Par Stéphane Frachet | les échos.fr 21/08 | 07:00
Le siège social de Saines, PME de nettoyage fondée par Haci Kozan en 1982, tient dans un hangar anonyme au coeur d'une zone industrielle de Tours. Depuis ces bureaux sans clinquant, ce Turc de cinquante-neuf ans dirige 600 personnes, réparties à Rennes, Bourges et Tours. A l'intérieur, la décoration est sobre. Un cliché de sa remise de l'Ordre national du mérite des mains de l'ancien secrétaire d'Etat aux PME, Hervé Novelli, en 2010, patiente sur une pile de dossiers. Un ballon du XV de France se dégonfle sur une chaise. Et une photo de l'équipe du Tours Football Club tient l'équilibre sur un classeur. Haci Kozan n'a pas pris le temps de les accrocher au mur.
Le succès de cette PME de 12 millions d'euros de chiffre d'affaires, à la rentabilité d'un métronome, autour de 10 % tous les ans, ne l'a pas enflammé. « J'ai créé cette entreprise à trente ans, parce que je voulais montrer qu'un immigré n'est pas un poids pour la société. Aujourd'hui encore, la France a tort de renvoyer des forces vives qui ne demandent qu'à créer de la richesse dans un pays qui les attire », plaide celui qui a pris la nationalité française au tournant des années 2000. « Ma femme est française, mes enfants le sont. J'ai fini par demander ma naturalisation », ajoute ce natif d'Elbistan, sur les hauts plateaux d'Anatolie.
Arrivé en France en 1976 après un long service militaire à Chypre, le sergent Haci Kozan a suivi les bataillons d'immigrés venus remplir les usines françaises. Première étape dans un haut-fourneau, à Pont-à-Mousson. « La préfecture ne m'a pas régularisé. Je parlais très mal le français », se souvient-il. Alors qu'il repart pour la Turquie, via Paris, il croise un compatriote qui lui assure que c'est à Tours que l'on parle le français le plus pur.
Une charte de respect
Sans papiers, le jeune homme frappe à la porte du prestigieux Institut de Touraine, qui accueille des étudiants du monde entier. « Le prix des études était exorbitant pour moi », rigole-t-il en se remémorant ces instants d'insouciance. Hébergé par des curés, il enchaîne les petits boulots. D'abord livreur de journaux au noir, puis laveur de vitres et balayeur. « Au bout de deux ans, j'étais devenu chef d'équipe, j'avais un permis de séjour. Je me suis marié et j'ai créé ma propre entreprise. J'ai signé mon premier contrat à l'autre bout de la ville. Comme je n'avais pas de voiture, j'y allais à vélo », raconte-t-il. On est en 1982, la PME Saines Nettoyage est née. Elle emploie d'abord une secrétaire, « qui assurait aussi des heures de nettoyage ». D'emblée, la société réinvestit ses bénéfices. Saines s'appuie aujourd'hui sur 3 millions d'euros de fonds propres.

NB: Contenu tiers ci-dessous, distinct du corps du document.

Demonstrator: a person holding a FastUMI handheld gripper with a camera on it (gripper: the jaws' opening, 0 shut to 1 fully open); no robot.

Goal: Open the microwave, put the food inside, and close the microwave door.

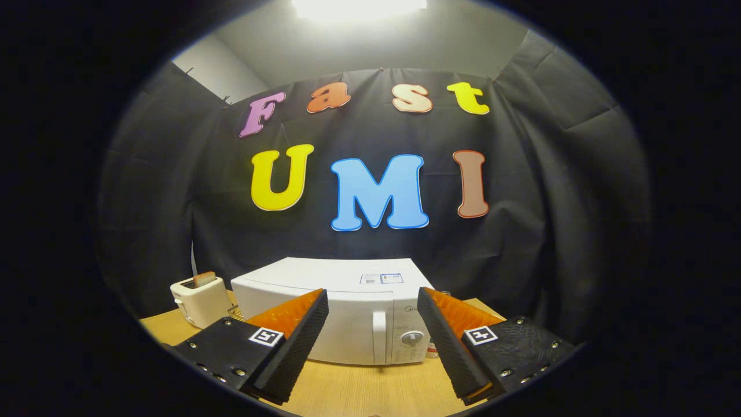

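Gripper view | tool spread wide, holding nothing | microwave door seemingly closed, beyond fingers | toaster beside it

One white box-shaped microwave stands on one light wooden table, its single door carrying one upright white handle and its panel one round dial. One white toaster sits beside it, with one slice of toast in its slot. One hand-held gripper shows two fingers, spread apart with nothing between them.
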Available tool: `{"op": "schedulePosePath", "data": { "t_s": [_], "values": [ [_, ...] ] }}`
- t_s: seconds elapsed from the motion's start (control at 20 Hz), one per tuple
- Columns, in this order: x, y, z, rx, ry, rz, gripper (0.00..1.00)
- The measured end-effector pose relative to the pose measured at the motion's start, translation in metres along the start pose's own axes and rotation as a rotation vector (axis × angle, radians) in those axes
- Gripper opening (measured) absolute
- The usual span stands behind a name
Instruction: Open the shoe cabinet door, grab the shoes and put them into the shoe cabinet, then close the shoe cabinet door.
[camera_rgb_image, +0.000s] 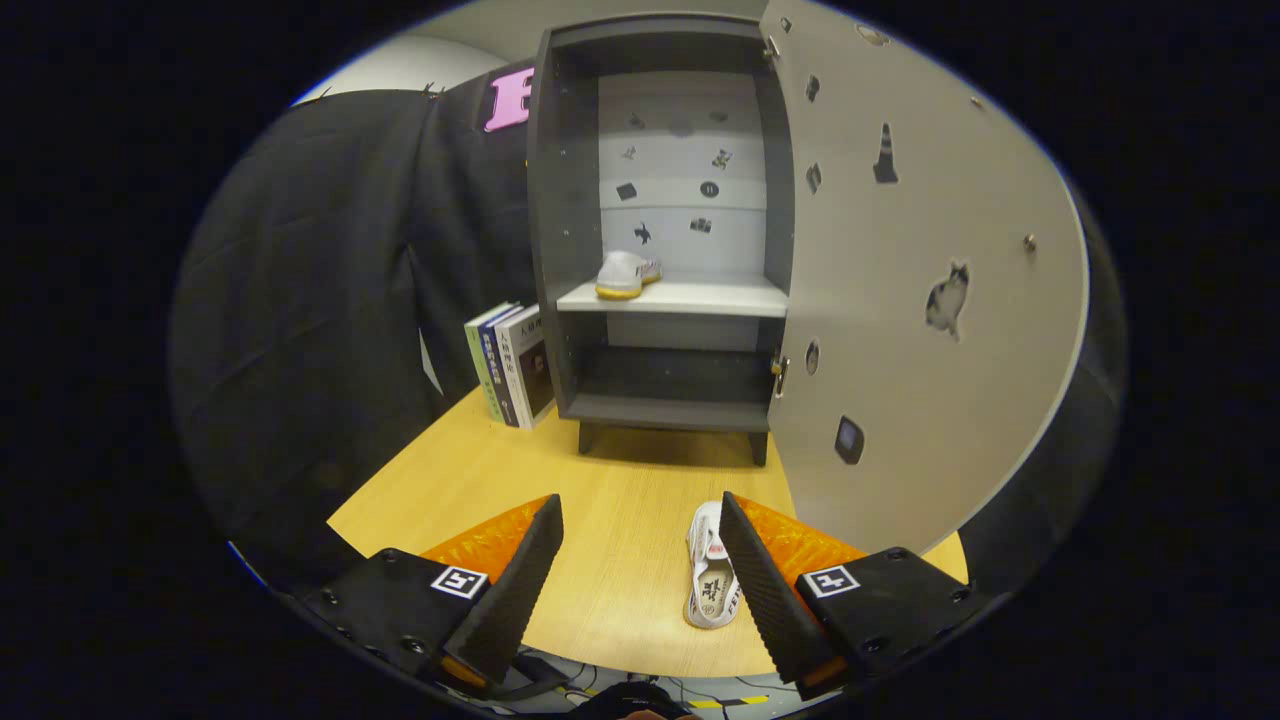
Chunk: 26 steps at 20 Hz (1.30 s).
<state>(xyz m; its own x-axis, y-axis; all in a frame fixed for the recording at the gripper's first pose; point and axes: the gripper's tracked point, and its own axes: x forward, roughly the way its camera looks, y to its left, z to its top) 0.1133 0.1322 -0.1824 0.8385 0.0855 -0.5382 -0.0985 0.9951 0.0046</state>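
Observation:
The dark grey shoe cabinet (560, 250) stands on the wooden table beyond my fingers, its pale door (930, 300) swung wide open to the right. One white shoe with a yellow sole (625, 274) sits on the cabinet's pale middle shelf (700, 297). A second white shoe (708, 568) lies on the table, sole side up, just inside my right finger and partly hidden by it. My gripper (640, 515) is open, with nothing between the fingers but bare table.
Three upright books (512, 365) lean against the cabinet's left side. The wooden table (480, 480) ends close below my fingers, with cables on the floor beneath. Black cloth walls the left side.

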Motion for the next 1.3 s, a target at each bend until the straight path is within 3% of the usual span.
{"op": "schedulePosePath", "data": {
  "t_s": [0.4,0.7,1.1,1.3],
  "values": [
    [0.081,-0.013,-0.088,0.058,0.270,0.023,0.98],
    [0.131,-0.037,-0.148,0.049,0.439,-0.035,0.98],
    [0.189,-0.054,-0.173,0.045,0.484,-0.111,0.98],
    [0.206,-0.061,-0.168,0.013,0.466,-0.138,0.75]
  ]
}}
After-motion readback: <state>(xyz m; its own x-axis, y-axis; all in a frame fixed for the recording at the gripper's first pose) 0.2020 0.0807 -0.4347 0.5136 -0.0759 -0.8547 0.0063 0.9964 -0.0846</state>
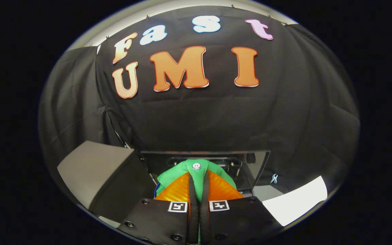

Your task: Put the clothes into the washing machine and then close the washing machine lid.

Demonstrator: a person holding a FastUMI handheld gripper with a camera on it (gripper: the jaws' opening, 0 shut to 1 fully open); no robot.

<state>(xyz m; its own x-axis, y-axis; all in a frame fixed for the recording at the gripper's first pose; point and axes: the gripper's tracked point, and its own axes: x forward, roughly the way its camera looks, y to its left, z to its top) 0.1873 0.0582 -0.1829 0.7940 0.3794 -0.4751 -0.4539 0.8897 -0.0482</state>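
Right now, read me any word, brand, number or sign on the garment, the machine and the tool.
Green garment: no text, just a plain button.
Washing machine: nothing readable on the part in sight.
Tool, shut on the garment: two square black-and-white markers, patterns rather than words.

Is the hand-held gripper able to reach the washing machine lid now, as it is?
Probably not yet: the hand-held gripper is shut on the green garment, so its fingers are occupied. The raised washing machine lid stands just beyond them, with nothing else between.
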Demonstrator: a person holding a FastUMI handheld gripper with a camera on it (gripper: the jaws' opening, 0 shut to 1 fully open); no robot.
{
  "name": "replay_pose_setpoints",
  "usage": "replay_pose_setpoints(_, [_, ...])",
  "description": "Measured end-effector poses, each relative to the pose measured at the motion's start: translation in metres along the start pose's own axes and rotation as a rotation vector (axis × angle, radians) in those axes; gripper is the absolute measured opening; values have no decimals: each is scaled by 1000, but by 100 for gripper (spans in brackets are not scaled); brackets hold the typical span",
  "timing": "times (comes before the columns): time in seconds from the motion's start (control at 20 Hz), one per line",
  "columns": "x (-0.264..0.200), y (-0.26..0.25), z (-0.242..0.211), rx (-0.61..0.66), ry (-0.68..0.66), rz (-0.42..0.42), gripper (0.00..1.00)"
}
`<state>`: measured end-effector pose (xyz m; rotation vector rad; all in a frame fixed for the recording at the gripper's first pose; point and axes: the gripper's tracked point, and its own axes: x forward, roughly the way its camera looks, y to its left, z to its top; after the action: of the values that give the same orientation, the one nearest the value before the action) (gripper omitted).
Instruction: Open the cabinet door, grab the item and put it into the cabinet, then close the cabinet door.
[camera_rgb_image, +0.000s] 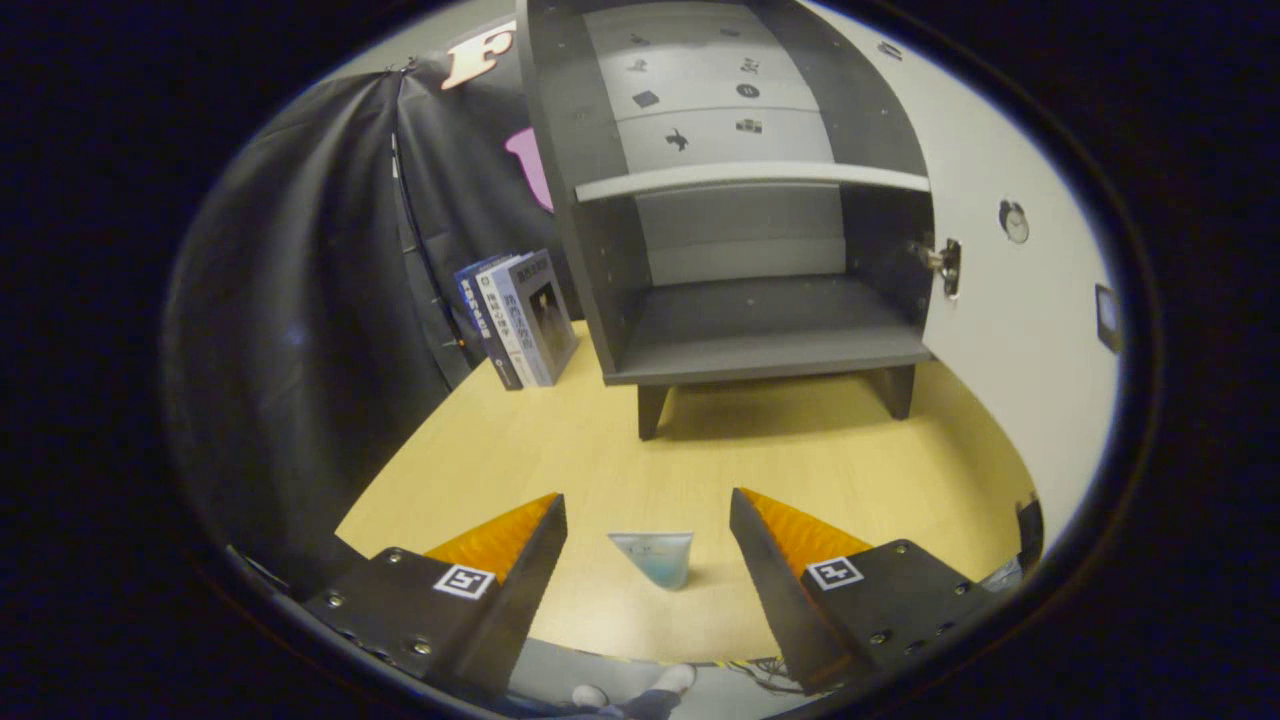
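Note:
A small pale-blue tube (655, 557) stands on the light wooden table (780, 470), between my two fingers and touching neither. My gripper (648, 510) is open, with a wide gap on each side of the tube. Beyond the fingers stands the grey cabinet (740, 330) on short legs. Its white door (1010, 330) is swung open to the right, hinge showing at the inner edge. The lower compartment holds nothing; a pale shelf (750, 178) divides it from the upper one.
Several books (520, 318) stand upright left of the cabinet, against the black cloth wall (300, 300). The table's near edge runs just below the tube, with a person's shoes (640, 695) on the floor beneath it.

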<state>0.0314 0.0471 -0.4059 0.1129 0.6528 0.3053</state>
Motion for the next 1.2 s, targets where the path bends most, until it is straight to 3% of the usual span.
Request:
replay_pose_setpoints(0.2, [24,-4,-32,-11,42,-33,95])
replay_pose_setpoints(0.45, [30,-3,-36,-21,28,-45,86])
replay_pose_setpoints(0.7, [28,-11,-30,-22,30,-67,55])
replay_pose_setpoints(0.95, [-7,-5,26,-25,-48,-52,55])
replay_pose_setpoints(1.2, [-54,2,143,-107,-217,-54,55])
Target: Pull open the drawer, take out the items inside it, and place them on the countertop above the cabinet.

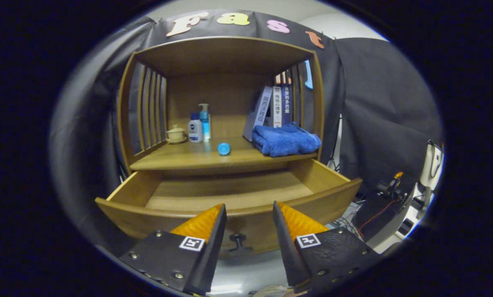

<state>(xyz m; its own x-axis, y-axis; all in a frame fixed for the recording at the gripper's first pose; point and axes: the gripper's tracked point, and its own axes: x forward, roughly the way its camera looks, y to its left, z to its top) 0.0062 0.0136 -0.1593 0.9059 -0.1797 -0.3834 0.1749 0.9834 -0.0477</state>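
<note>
Now gripper (249,216) fingers apart, holding nothing; drawer (229,206) open; countertop (188,156): one towel (285,140), two bottles (199,126).

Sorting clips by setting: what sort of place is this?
Likely a mock home corner in a recording booth: a wooden cabinet with an open drawer, a folded towel, books. The open claw faces the drawer.

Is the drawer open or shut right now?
Open: the drawer is pulled out below the countertop, its visible floor bare. The hand-held gripper is open before its knob.

Open drawer (229,198) beyond parted hand-held gripper (249,214)
</note>
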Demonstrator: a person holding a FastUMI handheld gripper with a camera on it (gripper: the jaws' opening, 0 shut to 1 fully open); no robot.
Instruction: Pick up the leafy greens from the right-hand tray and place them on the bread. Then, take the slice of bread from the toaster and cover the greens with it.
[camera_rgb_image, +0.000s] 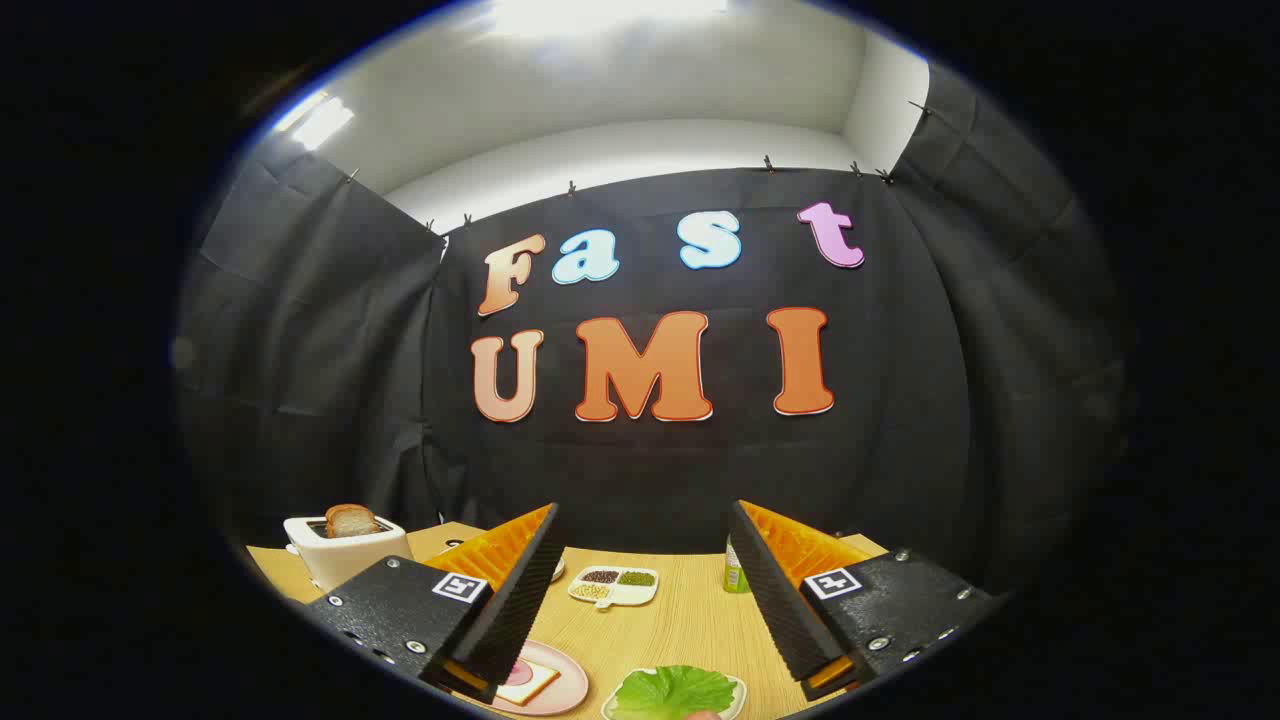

A son arrivée, chaque nouveau salarié signe une charte, qui implique le « respect du client, des collègues et du travail bien fait », égrène ce PDG qui prône la liberté d'entreprendre et la répartition des richesses. Pompeusement baptisé « Innovation sociale et Citoyenneté », le document débute par l'article 23 de La Déclaration des droits de l'homme de 1948 : « Toute personne a droit au travail... à la protection contre le chômage... à travail égal, salaire égal... » Un texte que l'on entend plus souvent dans l'argumentaire des syndicats de salariés. « Je ne fais pas de politique, précise Haci Kozan. Mais l'entreprise est une réponse à la fragmentation de la société », clame-t-il.
« Au lycée, j'avais osé comparer De Gaulle à notre monument national, Atatürk. Le professeur m'avait sanctionné. Mais je persiste à croire que De Gaulle a été fondateur pour l'Europe et pour les relations au travail », expose ce féru d'histoire, dont l'un des trois enfants poursuit une carrière d'historien à Sciences po. Cette grandiloquence pourrait prêter à sourire. Pas ses pairs, qui l'admirent. « Dans un secteur qui emploie beaucoup de personnes aux parcours chaotiques, Haci Kozan mène un travail exemplaire de formation continue », témoigne Evelyne Balichard, de la Fédération des entreprises du nettoyage. « Son charisme est rayonnant, ajoute Claude Paris, président du Medef Touraine, qui l'a enrôlé dans une commission Ethique. Et sa pugnacité est une leçon. Il a traversé de multiples turbulences, mais il n'a jamais lâché la barre de l'entreprise, car il en connaît les enjeux humains. » Haci Kozan redistribue près de 20 % de son résultat opérationnel. Et comme Saines compte très peu de smicards, le turnover est inexistant.